--- Given material Enclosed Below ---
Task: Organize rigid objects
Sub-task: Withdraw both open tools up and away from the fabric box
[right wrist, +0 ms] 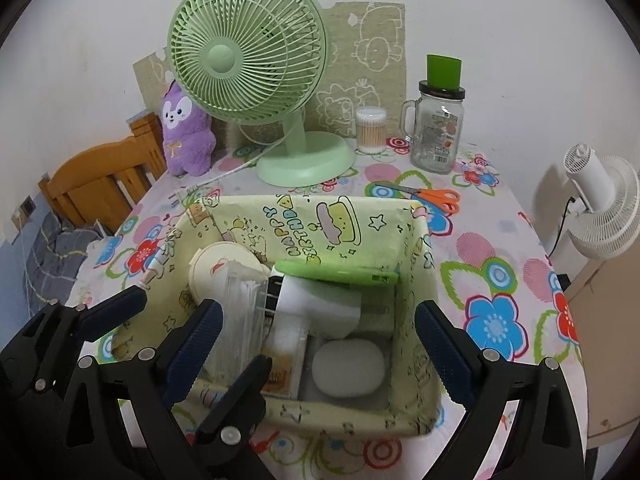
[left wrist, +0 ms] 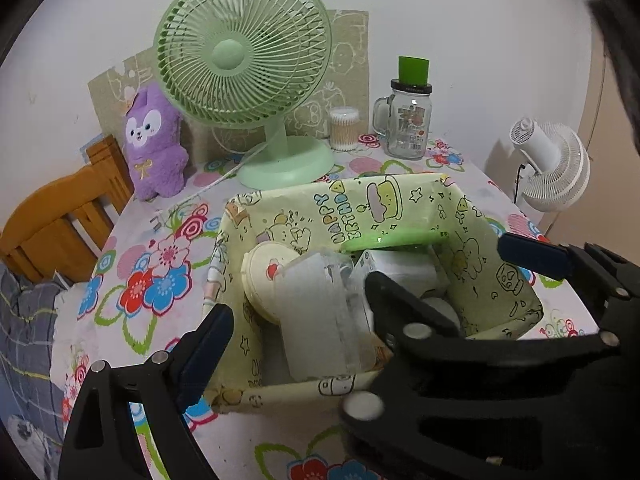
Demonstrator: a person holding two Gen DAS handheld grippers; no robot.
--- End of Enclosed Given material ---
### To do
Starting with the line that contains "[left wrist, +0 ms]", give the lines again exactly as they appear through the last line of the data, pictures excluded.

### Solution below
[left wrist, +0 ms] 
Demonstrator: a person holding two Gen DAS handheld grippers; no robot.

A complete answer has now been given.